▶ Your assignment: Set the data down once more, in full and exactly.

- - -

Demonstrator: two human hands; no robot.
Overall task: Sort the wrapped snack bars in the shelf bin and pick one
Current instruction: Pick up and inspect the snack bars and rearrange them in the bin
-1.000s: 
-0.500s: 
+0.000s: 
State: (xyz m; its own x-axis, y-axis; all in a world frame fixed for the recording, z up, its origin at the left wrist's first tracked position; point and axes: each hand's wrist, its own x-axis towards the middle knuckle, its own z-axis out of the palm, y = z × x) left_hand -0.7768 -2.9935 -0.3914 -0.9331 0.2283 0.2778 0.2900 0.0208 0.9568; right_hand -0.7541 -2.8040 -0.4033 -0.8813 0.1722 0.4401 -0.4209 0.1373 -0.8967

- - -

▶ Written response:
Demonstrator: two human hands; no robot.
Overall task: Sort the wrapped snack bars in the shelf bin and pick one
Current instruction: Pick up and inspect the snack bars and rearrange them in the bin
-1.000s: 
-0.500s: 
+0.000s: 
State: (xyz m; its own x-axis, y-axis; all in a world frame fixed for the recording, z up, its origin at the left wrist's first tracked position; point and axes: each hand's wrist, its own x-axis towards the middle knuckle, its own z-axis out of the palm, y = z × x) left_hand -0.7768 -2.9935 -0.3914 -0.9331 0.2283 0.2778 0.2900 0.0208 0.9568; right_hand -0.7541 -2.8040 -0.4033 -0.8813 0.1722 0.4401 -0.4209 0.1373 -0.8967

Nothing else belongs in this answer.